- **Goal of the exercise**
Each line of the entries below that holds "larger" is needed, copied in full.
↓↓↓
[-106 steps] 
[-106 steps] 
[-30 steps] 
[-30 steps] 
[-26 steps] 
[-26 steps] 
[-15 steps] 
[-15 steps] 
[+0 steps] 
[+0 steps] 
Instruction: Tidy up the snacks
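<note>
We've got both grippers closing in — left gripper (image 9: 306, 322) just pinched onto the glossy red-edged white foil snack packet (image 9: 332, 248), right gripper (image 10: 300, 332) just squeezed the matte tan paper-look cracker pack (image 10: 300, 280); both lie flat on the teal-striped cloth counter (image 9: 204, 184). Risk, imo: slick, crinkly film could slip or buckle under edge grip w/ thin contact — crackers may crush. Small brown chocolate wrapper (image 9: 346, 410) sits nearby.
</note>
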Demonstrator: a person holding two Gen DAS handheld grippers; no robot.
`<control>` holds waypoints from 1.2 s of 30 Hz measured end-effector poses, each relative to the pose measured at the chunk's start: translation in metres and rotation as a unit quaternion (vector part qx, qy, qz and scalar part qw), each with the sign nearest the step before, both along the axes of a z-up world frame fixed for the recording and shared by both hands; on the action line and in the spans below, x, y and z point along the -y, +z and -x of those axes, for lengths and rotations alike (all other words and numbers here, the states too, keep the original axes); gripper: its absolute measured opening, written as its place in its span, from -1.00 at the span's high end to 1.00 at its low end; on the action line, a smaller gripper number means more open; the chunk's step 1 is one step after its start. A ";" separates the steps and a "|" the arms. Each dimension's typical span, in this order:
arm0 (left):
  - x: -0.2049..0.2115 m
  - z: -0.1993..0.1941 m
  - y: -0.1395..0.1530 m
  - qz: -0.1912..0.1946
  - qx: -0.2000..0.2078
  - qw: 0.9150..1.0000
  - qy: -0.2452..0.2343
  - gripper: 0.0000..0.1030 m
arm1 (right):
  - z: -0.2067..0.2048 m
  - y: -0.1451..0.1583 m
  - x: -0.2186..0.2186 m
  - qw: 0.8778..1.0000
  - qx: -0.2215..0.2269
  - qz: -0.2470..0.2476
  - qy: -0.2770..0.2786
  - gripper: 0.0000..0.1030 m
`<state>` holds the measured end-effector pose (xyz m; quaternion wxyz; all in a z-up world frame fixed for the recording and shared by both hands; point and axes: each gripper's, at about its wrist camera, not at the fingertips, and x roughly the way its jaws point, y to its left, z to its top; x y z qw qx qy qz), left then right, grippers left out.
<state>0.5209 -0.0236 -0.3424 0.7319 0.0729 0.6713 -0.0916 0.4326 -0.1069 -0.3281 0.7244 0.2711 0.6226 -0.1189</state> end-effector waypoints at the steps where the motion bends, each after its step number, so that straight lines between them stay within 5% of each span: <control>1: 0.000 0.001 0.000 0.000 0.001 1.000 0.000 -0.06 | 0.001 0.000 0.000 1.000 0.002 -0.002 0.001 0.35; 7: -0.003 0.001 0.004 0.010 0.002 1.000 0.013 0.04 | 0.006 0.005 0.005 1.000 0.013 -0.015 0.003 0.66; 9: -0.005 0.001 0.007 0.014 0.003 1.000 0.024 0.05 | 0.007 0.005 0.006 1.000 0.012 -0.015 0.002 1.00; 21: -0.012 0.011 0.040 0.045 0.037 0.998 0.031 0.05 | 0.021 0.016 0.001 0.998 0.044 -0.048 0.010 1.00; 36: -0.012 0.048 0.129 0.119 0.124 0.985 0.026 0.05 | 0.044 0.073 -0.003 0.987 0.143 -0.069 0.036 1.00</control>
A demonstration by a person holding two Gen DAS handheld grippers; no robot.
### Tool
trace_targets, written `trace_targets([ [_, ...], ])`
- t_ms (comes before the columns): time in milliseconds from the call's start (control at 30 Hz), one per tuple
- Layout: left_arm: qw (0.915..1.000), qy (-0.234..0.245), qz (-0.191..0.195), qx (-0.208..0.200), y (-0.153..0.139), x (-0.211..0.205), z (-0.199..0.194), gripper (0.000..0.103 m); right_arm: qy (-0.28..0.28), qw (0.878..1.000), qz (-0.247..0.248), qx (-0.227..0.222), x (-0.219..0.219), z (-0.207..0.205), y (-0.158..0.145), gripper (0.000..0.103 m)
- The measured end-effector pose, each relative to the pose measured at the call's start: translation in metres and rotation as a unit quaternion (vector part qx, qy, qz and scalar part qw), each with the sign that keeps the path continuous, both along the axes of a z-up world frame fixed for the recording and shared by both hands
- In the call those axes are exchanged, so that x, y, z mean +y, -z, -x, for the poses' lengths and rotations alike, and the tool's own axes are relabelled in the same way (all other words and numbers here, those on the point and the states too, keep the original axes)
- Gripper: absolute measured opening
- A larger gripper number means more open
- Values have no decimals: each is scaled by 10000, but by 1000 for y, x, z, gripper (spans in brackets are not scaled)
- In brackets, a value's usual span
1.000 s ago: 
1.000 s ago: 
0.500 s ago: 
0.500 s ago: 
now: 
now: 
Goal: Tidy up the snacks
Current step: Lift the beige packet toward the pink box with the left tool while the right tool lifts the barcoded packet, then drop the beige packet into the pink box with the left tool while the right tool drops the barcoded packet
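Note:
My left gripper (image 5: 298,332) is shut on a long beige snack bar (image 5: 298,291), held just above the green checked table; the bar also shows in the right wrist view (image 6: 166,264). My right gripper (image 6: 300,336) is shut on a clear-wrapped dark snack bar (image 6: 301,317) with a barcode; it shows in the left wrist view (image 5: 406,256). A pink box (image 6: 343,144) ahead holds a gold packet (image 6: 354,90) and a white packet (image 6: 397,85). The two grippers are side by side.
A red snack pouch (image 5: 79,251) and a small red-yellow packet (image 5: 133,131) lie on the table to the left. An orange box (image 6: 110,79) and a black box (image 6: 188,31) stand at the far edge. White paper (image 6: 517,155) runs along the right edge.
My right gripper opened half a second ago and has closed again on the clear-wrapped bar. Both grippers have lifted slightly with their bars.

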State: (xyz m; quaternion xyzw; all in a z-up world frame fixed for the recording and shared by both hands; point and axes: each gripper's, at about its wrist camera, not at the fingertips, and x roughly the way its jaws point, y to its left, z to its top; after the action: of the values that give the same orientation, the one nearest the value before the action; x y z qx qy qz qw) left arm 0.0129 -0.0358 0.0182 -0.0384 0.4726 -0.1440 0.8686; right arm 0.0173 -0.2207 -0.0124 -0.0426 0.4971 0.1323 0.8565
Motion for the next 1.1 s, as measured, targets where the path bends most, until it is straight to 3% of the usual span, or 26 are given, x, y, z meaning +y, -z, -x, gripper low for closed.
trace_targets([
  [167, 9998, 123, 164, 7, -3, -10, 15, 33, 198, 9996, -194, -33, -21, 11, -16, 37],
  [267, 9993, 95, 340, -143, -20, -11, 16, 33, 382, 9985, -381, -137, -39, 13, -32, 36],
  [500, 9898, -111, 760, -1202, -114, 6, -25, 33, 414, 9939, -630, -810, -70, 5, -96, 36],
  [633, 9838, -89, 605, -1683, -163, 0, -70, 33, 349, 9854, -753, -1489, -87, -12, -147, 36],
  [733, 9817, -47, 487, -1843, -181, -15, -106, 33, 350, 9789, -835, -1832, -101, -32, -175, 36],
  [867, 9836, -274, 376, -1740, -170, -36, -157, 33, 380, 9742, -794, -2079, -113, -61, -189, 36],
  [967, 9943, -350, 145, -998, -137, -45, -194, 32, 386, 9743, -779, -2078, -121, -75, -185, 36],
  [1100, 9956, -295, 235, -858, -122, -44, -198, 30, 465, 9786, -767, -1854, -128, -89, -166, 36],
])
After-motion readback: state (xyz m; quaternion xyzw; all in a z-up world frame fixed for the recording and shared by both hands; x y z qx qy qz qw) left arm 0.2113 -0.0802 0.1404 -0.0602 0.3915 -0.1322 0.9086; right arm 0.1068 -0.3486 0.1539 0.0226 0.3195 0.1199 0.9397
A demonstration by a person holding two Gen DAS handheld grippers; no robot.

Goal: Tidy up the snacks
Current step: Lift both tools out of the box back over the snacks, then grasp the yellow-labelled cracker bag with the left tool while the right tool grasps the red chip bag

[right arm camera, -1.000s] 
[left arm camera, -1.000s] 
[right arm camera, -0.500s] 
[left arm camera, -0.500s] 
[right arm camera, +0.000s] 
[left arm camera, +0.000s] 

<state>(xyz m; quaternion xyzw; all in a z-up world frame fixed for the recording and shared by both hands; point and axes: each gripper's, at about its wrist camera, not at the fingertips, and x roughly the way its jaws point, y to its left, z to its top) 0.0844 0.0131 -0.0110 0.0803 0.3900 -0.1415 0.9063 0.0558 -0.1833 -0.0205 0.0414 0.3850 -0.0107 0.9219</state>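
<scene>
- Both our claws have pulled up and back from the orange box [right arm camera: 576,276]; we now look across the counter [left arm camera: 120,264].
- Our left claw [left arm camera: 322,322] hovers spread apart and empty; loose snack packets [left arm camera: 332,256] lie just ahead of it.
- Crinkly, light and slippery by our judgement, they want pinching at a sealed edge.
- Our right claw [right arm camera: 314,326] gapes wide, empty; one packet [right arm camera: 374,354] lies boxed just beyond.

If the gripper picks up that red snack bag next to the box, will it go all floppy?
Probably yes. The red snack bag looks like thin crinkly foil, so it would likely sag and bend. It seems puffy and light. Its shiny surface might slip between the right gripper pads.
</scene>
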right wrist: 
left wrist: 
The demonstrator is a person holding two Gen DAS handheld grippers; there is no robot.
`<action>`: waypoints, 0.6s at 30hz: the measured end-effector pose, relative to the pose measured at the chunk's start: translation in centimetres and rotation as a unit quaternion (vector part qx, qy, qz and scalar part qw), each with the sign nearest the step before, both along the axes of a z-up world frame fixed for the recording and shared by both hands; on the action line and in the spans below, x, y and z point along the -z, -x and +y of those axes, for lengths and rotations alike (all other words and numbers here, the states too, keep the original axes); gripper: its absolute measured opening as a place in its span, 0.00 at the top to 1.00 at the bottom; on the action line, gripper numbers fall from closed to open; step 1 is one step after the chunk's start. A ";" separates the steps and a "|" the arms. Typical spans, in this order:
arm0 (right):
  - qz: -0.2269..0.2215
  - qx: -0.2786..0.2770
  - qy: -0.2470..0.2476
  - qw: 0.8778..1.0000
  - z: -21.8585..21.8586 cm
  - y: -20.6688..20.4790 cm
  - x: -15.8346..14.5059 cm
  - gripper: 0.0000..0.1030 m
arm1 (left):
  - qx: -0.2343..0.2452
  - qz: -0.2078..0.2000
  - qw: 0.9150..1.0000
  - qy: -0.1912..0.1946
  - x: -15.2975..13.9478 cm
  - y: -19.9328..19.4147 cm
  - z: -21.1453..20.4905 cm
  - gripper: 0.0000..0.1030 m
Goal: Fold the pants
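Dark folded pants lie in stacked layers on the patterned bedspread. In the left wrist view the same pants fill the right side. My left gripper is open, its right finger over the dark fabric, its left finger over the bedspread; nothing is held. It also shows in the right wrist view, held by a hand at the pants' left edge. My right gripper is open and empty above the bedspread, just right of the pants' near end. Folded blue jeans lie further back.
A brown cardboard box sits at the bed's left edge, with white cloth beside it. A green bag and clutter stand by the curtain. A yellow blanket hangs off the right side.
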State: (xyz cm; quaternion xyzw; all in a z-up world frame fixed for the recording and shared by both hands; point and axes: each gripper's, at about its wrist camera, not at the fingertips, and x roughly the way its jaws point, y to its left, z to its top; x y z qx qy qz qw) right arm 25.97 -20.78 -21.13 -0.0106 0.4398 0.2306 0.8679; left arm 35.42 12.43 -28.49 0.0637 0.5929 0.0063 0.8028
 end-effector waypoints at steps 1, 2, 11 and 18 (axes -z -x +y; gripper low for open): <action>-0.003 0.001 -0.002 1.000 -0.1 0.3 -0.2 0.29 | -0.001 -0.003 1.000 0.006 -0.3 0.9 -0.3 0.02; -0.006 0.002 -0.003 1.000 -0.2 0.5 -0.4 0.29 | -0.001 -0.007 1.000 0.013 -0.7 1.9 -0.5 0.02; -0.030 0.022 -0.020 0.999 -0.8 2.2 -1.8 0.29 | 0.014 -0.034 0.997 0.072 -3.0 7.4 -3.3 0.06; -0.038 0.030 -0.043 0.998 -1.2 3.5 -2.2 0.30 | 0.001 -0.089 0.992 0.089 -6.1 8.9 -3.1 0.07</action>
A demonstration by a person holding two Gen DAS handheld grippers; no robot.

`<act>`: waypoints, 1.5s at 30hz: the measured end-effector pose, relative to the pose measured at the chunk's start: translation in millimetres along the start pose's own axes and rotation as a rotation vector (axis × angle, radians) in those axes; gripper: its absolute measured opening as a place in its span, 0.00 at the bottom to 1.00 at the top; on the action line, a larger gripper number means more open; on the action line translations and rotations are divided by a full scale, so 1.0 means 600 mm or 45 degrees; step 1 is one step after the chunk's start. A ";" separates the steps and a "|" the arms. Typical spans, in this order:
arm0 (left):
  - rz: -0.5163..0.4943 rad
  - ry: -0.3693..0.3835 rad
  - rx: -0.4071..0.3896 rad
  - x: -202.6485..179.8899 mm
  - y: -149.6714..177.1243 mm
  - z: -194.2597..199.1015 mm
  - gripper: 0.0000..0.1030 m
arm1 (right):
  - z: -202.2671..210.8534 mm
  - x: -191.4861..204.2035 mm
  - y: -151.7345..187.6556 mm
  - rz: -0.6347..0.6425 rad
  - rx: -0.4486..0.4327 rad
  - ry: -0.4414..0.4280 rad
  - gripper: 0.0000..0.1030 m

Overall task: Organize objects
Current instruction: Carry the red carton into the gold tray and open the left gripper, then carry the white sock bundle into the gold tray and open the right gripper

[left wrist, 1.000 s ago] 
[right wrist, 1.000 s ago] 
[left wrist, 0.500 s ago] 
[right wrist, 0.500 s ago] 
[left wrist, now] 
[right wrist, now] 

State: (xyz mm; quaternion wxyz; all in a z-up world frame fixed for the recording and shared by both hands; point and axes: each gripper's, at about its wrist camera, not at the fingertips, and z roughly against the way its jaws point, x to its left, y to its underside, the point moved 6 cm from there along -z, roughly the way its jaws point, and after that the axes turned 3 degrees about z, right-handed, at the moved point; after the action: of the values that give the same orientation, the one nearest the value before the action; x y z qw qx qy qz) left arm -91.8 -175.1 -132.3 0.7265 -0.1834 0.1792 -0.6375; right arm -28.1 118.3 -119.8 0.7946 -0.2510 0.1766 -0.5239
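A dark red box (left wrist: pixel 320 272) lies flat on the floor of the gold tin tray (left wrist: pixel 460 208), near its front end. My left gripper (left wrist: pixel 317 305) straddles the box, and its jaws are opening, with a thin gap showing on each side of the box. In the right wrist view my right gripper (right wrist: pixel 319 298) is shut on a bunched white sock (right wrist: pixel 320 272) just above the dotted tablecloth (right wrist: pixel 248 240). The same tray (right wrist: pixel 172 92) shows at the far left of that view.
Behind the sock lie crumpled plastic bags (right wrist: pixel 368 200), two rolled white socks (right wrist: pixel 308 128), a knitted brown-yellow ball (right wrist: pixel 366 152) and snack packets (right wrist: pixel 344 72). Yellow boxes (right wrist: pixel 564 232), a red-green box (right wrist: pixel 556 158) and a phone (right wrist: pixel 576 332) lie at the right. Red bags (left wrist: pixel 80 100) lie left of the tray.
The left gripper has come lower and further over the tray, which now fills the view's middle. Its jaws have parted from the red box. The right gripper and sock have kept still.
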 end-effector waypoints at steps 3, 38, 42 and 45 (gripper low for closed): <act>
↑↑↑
- **Output below**
- A larger gripper number means more open
`<act>`: waypoints, 1.5s at 30hz: the measured end-effector pose, relative to the pose measured at the chunk's start: translation in millimetres along the start pose's own axes and rotation as a rotation vector (axis × angle, radians) in those axes; gripper: its absolute measured opening as a place in its span, 0.00 at the bottom to 1.00 at the top; on the action line, a larger gripper number means more open; on the action line translations and rotations are divided by a full scale, so 1.0 means 600 mm or 45 degrees; step 1 is one step after the chunk's start. A ";" separates the steps and a "|" the arms. Typical spans, in this order:

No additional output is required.